# Hello Spark

Spark based on Java, so you need to install Java before running spark. Download and install Java [from here](https://docs.aws.amazon.com/corretto/index.html). Spark currently support java 8 or 11. Please see the compatibility on [Spark documentation](https://spark.apache.org/docs/latest/)

Then, install pyspark using pip.
  
`#> pip install pyspark`

For this hello spark sample, it will read data set is from a local file (`spark_people.csv`)

In [None]:
from pyspark.sql import SparkSession

Since we're using Spark locally we already have both a SparkContext and a SparkSession running.  
We can update some of the parameters, such our application's name. 
Let's just call it *Hello Spark*.
  
This might take some time for the first run.

In [None]:
spark = SparkSession.builder.appName("Hello Spark").getOrCreate()

See the spark session. We can also open the link to spark UI.

In [None]:
spark.sparkContext.getConf().getAll()
spark

## Pyspark CSV Read

Read from csv file, where first row is header row. The result is spark dataframe.

In [None]:
path = "data/spark_people.csv"
people_data = spark.read.csv(path, header=True)

Spark schema

In [None]:
people_data.printSchema()

Show top 10 data, without truncating long value (using `False` as parameter).

In [None]:
people_data.show(10, False)

Select particular columns, then show top 10 data, without truncating long value (using `False` as parameter).

In [None]:
people_data.select("email", "full_name").show(10, False)

Take and iterate the last 12 rows.

In [None]:
for row in people_data.tail(12):
    print("id_number is {}, full_name is {}, email is {}, and address is {}".format(
        row.id_number, row.full_name, row["email"], row["address"]))

## Pyspark JSONL Read

In [None]:
path = "data/spark_people.jsonl"
people_data = spark.read.json(path)

See the schema

In [None]:
people_data.printSchema()

Show the first 10 records, without truncating long value

In [None]:
people_data.show(10, False)

Iterate the first 8 records.

In [None]:
for row in people_data.take(8):
    print("id_number is {}, full_name is {}, email is {}, and address is {}".format(
        row.id_number, row.full_name, row["email"], row["address"]))
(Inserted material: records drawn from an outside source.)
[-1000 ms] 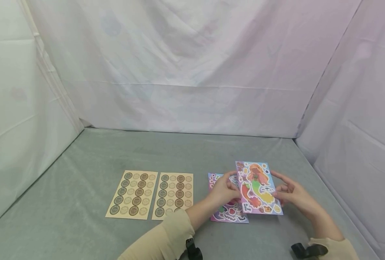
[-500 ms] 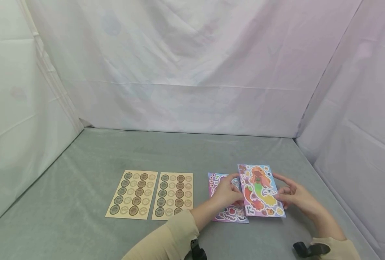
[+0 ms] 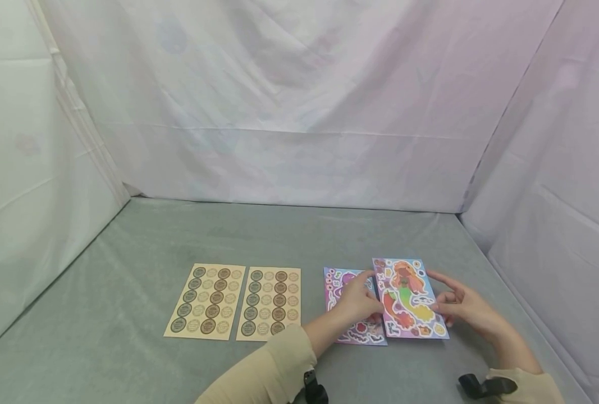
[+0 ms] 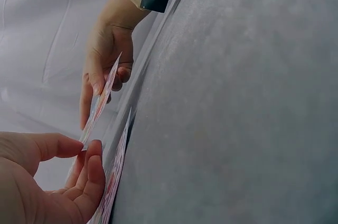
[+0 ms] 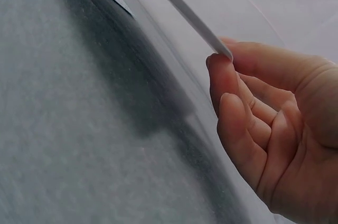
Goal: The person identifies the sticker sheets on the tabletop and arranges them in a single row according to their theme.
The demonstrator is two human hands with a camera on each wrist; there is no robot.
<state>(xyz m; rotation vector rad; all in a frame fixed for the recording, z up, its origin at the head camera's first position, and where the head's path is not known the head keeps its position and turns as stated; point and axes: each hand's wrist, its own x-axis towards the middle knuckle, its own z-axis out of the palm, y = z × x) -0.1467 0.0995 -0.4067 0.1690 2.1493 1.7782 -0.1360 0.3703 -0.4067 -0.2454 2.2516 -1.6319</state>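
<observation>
A colourful sticker sheet (image 3: 411, 300) with a mermaid figure is held above the table by both hands. My left hand (image 3: 356, 301) pinches its left edge between thumb and fingers. On the opposite edge, the right hand (image 3: 468, 310) grips it the same way; the right wrist view shows thumb and fingertips of that hand (image 5: 274, 123) on the sheet's thin edge. Beneath my left hand lies a second, purple sticker sheet (image 3: 333, 283), partly covered by that hand. In the left wrist view the raised sheet (image 4: 103, 97) is apart from the lower sheet (image 4: 117, 166).
Two beige sheets of round labels, a left one (image 3: 205, 303) and a right one (image 3: 269, 303), lie side by side on the grey table (image 3: 299, 235). White cloth (image 3: 299, 101) hangs at the back and both sides. Dark straps with small devices sit on both wrists.
Both hands have moved the mermaid sticker sheet slightly right and towards the person, uncovering more of the purple sheet. The label sheets have stayed in place.
</observation>
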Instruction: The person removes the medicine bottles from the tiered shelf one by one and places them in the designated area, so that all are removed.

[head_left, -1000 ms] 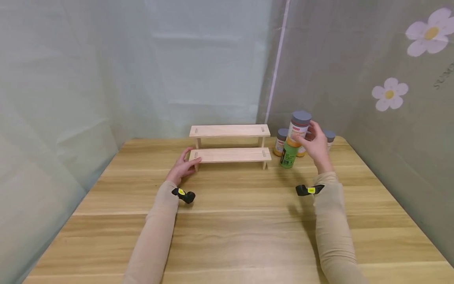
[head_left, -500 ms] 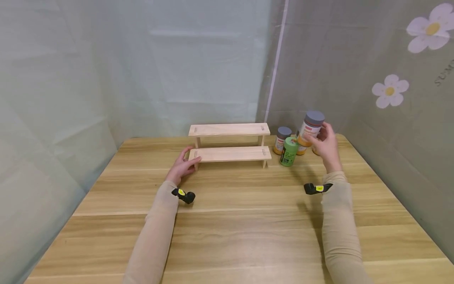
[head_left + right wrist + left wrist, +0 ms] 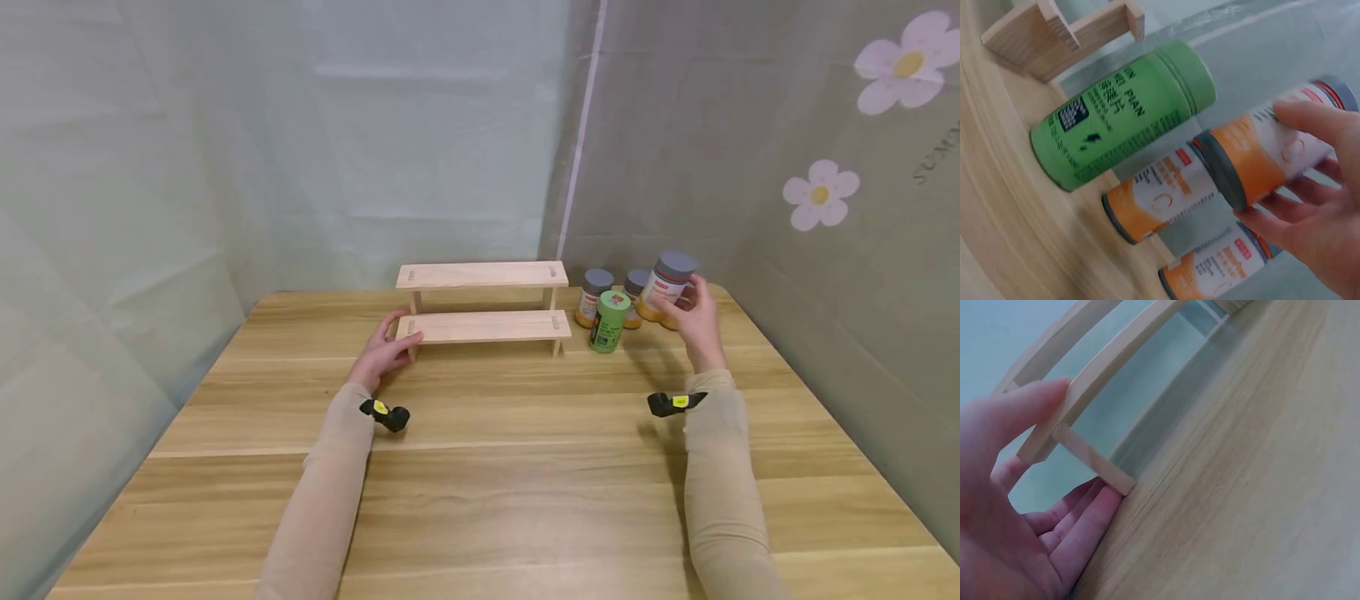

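My right hand grips a jar with a grey lid and an orange-and-white label. The jar tilts, raised over similar jars at the table's back right. In the right wrist view, its grey base overlaps the top of a standing jar. My left hand holds the left end of a two-step wooden shelf. In the left wrist view, the thumb lies on the lower board's edge and other fingers reach the leg at the tabletop.
A green canister stands right of the shelf, in front of the jars. Another jar stands behind it. A further jar is partly hidden behind the held one in the head view. Curtains hang behind the wooden table.
My right hand has carried the jar rightward from above the green canister, then lowered it somewhat. The left hand stays at the shelf's left end.
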A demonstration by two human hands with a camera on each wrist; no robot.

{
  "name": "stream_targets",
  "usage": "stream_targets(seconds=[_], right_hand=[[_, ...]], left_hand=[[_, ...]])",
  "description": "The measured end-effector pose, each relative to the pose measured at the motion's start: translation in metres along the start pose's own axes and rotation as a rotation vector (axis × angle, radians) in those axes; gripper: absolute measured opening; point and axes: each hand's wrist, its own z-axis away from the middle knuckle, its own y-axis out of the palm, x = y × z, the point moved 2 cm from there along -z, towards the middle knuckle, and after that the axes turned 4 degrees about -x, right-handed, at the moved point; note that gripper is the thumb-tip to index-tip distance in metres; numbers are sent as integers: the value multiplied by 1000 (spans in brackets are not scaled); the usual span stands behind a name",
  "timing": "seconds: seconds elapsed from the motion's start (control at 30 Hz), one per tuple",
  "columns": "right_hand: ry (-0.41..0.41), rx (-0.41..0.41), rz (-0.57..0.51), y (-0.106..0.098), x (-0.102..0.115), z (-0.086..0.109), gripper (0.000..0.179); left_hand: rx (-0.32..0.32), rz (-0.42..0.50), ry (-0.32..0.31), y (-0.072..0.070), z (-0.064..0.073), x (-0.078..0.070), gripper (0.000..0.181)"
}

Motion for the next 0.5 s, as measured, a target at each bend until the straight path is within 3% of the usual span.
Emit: stream_targets(seconds=[0.1,0.27,0.37,0.5], right_hand=[[-23,68,50,-1,-6,-1,69],[-48,107,55,-2,-15,-3,69],[-38,134,96,-3,-21,-3,68],[-16,185,154,-5,-28,-1,68]], left_hand=[[8,3,2,-2,2,0,71],[26,11,19,-2,5,-3,73],[25,16,19,-2,5,-3,74],[33,23,5,-1,17,-13,74]])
## Pyspark JSON Array Read

If the file is json array, not jsonl, then add `multiLine=True` while reading

In [None]:
path = "data/spark_people.json"
people_json_data = spark.read.json(path, multiLine=True)

In [None]:
people_json_data.printSchema()

In [None]:
people_json_data.show(10, False)

In [None]:
for row in people_json_data.take(8):
    print("id_number is {}, full_name is {}, email is {}, and address is {}".format(
        row.id_number, row.full_name, row["email"], row["address"]))

The complete pyspark API reference [available here.](http://spark.apache.org/docs/latest/api/python/reference/index.html)